Mr. Napier had one famous contributor, who stands out alone in the history of editors. Lord Brougham's traditional connection with the Review,--he had begun to write either in its first or third number, and had written in it ever since--his encyclopaedic ignorance, his power, his great fame in the country, and the prestige which his connection reflected on the Review, all made him a personage with whom it would have been most imprudent to quarrel. Yet the position in which Mr. Napier was placed after Brougham's breach with the Whigs, was one of the most difficult in which the conductor of a great organ could possibly be placed. The Review was the representative, the champion, and the mouthpiece of the Whig party, and of the Whigs who were in office. Before William IV. dismissed the Whigs in 1834 as arbitrarily as his father had dismissed the Whigs in 1784, Brougham had covered himself with disrepute among his party by a thousand pranks, and after the dismissal he disgusted them by asking the new Chancellor to make him Chief Baron of the Exchequer.

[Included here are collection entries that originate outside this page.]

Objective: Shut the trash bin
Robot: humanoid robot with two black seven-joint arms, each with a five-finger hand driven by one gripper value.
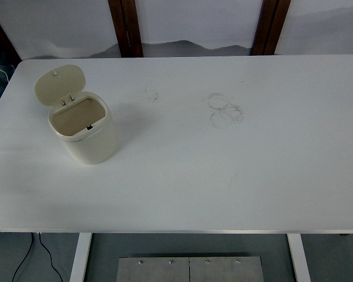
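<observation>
A small cream trash bin (91,141) stands upright on the left part of the white table (223,176). Its round lid (60,84) is flipped up and back on its hinge, leaning toward the far left. The bin's mouth (77,118) is uncovered and looks empty inside. Neither of my arms nor hands shows anywhere in the head view.
Faint grey ring smudges (225,110) mark the table's middle, with a smaller one (151,93) nearer the bin. Dark wooden posts (125,26) stand behind the far edge. A black cable (29,252) hangs below the table's near left corner.
</observation>
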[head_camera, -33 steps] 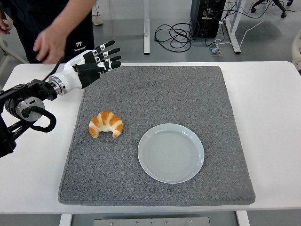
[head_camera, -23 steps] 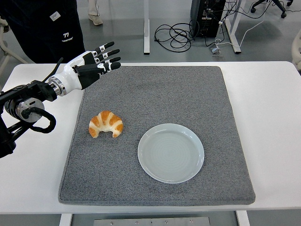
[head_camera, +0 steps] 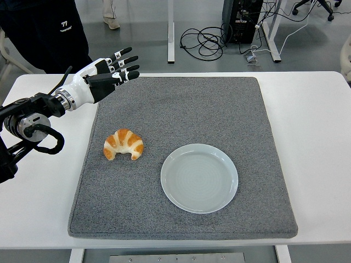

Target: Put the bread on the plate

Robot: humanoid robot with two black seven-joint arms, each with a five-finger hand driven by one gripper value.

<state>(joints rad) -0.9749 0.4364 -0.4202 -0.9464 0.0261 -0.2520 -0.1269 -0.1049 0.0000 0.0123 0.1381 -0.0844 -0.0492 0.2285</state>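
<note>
Lying below open left robot hand (head_camera: 104,76), croissant (head_camera: 124,144)

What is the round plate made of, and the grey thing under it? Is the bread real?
The plate looks like glazed ceramic, or maybe hard plastic: pale blue-grey, smooth, with faint rings and a soft shine. The mat looks like felt or carpet-like fabric: speckled grey, fuzzy, no shine. The croissant has a golden, ridged crust like baked pastry, but it could be a toy; the picture cannot settle that.
</note>
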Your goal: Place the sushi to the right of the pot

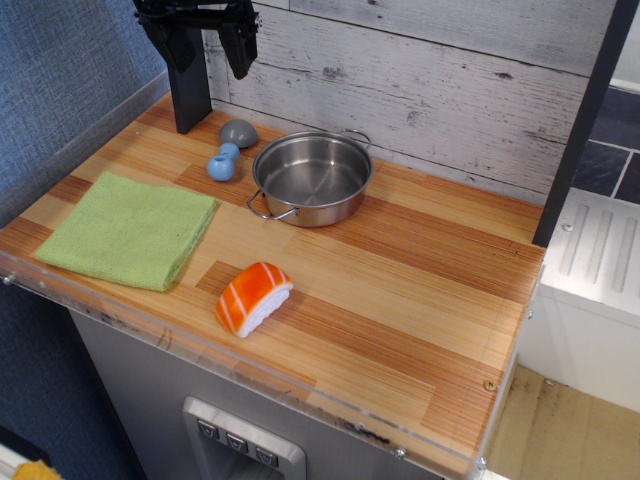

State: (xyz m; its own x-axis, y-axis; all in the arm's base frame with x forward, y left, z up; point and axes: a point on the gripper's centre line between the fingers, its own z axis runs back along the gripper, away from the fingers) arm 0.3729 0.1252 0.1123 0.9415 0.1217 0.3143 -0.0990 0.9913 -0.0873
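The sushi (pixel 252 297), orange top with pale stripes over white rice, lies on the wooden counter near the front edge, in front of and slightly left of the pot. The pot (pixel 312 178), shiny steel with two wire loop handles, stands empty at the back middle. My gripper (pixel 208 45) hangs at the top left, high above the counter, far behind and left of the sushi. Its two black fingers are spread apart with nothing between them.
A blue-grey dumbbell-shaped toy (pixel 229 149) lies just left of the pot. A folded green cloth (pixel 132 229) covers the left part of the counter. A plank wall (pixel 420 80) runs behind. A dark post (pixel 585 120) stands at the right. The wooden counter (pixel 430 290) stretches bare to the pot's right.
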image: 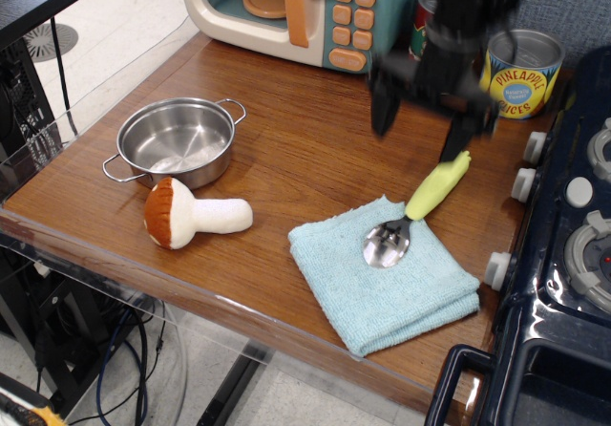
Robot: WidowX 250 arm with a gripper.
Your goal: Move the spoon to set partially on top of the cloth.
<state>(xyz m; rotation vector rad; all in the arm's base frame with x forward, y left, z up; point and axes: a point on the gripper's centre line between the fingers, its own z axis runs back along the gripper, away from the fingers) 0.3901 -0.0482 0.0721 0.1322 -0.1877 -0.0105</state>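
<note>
The spoon (412, 212) lies with its silver bowl on the light blue cloth (382, 272) and its yellow-green handle reaching off the cloth's far edge over the wood. My gripper (420, 132) is open and empty. It hangs blurred above the table behind the spoon, its two fingers spread wide apart, clear of the handle.
A steel two-handled pot (178, 141) and a toy mushroom (193, 215) sit at the left. A toy microwave (296, 8), a tomato sauce can and a pineapple can (518, 73) stand at the back. A dark toy stove (563, 254) borders the right edge.
</note>
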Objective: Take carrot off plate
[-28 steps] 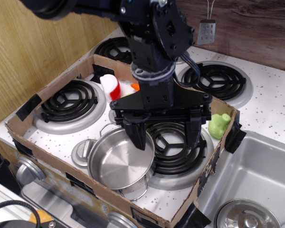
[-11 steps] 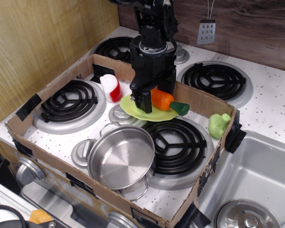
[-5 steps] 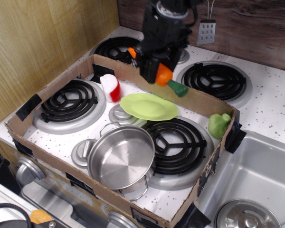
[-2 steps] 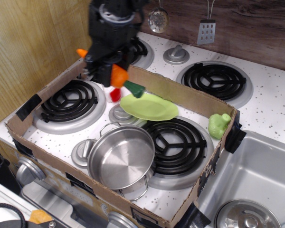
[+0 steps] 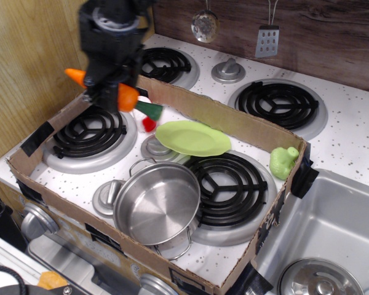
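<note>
My black gripper (image 5: 106,92) is shut on the orange carrot (image 5: 127,98), which I hold in the air above the back left burner (image 5: 89,131). The carrot's tip sticks out to the left and its dark green stub points right. The lime-green plate (image 5: 192,137) lies bare in the middle of the cardboard tray, well to the right of the carrot.
A steel pot (image 5: 156,204) stands at the front of the cardboard tray (image 5: 200,278). A red-and-white cylinder toy (image 5: 149,124) is partly hidden behind the carrot. A light green lumpy toy (image 5: 283,161) sits at the tray's right side. A sink (image 5: 332,233) is at the lower right.
I closed on the carrot on the plate, lifted it, and carried it left; it now hangs over the left burner. The plate stays in place, bare.
</note>
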Motion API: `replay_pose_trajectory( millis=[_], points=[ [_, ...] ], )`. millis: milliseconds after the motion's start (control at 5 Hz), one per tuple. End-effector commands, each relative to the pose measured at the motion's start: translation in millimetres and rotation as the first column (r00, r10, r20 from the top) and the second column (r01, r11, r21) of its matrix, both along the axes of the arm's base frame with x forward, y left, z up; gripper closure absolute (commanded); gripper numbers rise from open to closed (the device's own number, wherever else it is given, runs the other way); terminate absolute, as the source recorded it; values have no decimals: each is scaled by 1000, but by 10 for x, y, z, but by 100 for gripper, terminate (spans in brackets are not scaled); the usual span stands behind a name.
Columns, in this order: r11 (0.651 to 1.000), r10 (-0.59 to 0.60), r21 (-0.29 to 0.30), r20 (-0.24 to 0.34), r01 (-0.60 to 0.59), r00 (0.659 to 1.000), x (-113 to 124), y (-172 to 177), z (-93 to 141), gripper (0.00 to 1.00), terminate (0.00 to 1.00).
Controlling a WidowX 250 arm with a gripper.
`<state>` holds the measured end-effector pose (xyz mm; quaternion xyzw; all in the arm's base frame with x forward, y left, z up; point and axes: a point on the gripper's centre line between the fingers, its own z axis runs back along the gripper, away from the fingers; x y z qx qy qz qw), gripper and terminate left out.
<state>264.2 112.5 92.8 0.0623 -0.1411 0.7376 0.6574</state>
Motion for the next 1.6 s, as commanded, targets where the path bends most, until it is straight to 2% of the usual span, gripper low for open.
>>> replay_pose_trajectory(
  millis=[0,400,800,1000,1400],
  points=[
    [1000,-5,-8,74,5,997,-80,175,-241,100,0],
    [996,-69,-61,59,72,996,-26,272,-536,100,0],
    [990,-129,-56,61,133,990,-25,268,-589,100,0],
    [982,-177,-56,65,181,982,-36,255,-592,0,0],
    [968,-251,0,32,251,968,-13,262,-400,0,0]
  ],
)
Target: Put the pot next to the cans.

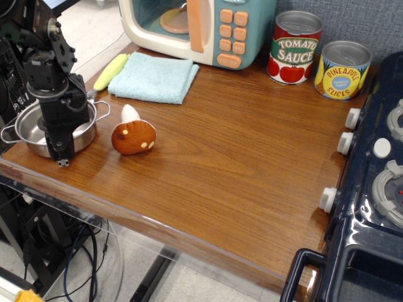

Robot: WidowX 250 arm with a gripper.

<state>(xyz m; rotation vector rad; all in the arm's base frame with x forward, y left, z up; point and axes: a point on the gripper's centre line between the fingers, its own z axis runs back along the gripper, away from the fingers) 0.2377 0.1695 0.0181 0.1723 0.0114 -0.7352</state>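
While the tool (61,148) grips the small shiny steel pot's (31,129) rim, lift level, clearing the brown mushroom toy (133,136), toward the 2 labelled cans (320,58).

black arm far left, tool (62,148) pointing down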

When Lord Melbourne returned to power in the following year, this and other escapades were remembered against him. "If left out," said Lord Melbourne, "he would indeed be dangerous; but if taken in, he would simply be destructive." So Brougham was left out, Pepys was made Chancellor, and the Premier compared himself to a man who has broken with a termagant mistress and married the best of cooks. Mr. Napier was not so happy. The termagant was left on his hands. He had to keep terms with a contributor who hated with deadly hatred the very government that the Review existed to support. No editor ever had such a contributor as Brougham in the long history of editorial torment since the world began. He scolds, he storms, he hectors, he lectures; he is for ever threatening desertion and prophesying ruin; he exhausts the vocabulary of opprobrium against his correspondent's best friends; they are silly slaves, base traitors, a vile clique "whose treatment of me has been the very ne plus ultra of ingratitude, baseness, and treachery." He got the Review and its editor into a scrape which shook the world at the time (1834), by betraying Cabinet secrets to spite Lord Durham. His cries against his adversaries are as violent as the threats of Ajax in his tent, and as loud as the bellowings of Philoctetes at the mouth of his cave. Here is one instance out of a hundred:--

"That is a trifle, and I only mention it to beg of you to pluck up a little courage, and not be alarmed every time any of the little knot of threateners annoy you. They want to break off all kind of connection between me and the Edinburgh Review. I have long seen it. Their fury against the article in the last number knows no bounds, and they will never cease till they worry you out of your connection with me, and get the whole control of the Review into their own hands, by forcing you to resign it yourself. A party and a personal engine is all they want to make it. What possible right can any of these silly slaves have to object to my opinion being--what it truly is--against the Holland House theory of Lord Chatham's madness? I know that Lord Grenville treated it with contempt. I know others now living who did so too, and I know that so stout a Whig as Sir P. Francis was clearly of that opinion, and he knew Lord Chatham personally. I had every ground to believe that Horace Walpole, a vile, malignant, and unnatural wretch, though a very clever writer of Letters, was nine-tenths of the Holland House authority for the tale. I knew that a baser man in character, or a meaner in capacity than the first Lord Holland existed not, even in those days of job and mediocrity. Why, then, was I bound to take a false view because Lord Holland's family have inherited his hatred of a great rival?"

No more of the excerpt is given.